FriendsOfPHP / Goutte

Goutte, a simple PHP Web Scraper
MIT License
9.26k stars 1.01k forks source link

[Question] Issue scraping html table with Goutte #431

Closed Gabotron-ES closed 2 years ago

Gabotron-ES commented 3 years ago

Hi everybody, I'm trying to scrape an html table of cities by population, with Goutte in laravel, I want to return the html table as php array and then turn it into json and save it to disk.
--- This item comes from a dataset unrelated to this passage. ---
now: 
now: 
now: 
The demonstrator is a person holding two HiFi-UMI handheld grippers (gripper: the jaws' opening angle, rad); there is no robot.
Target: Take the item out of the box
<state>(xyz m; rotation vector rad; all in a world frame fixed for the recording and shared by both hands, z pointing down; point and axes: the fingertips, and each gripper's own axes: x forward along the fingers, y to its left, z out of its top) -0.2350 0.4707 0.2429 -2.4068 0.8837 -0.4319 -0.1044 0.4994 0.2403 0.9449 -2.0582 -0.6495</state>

For some reason when I crawl the table I get an array full of null values, this is my code:

public function crawlAustraliaHtmlTable(Request $request)
    {
        $html='';
        $client = new Client();
        $url = 'http://www.geoba.se/population.php?cc=AU&st=city_rank_country&asde=&page=1';
        $crawler = $client->request('GET', $url);
        //$crawler->addHTMLContent($html);

        $table = $crawler->filter('table')->filter('tr')->each(function ($tr, $i) {
            return $tr->filter('td')->each(function ($td, $i) {
                $td->filter('a')->each(function ($a, $i) {
                    return $a->attr('href');
                });
            });
        });

        //print_r($table);

        $json = json_encode($table);

        $filename = 'cities_in_australia.json';

        File::put(public_path('/uploads/'.$filename),$json);

        return response()->json([
            'json' => $json,
        ]);
    }

The result (notice all the nulls for some reason).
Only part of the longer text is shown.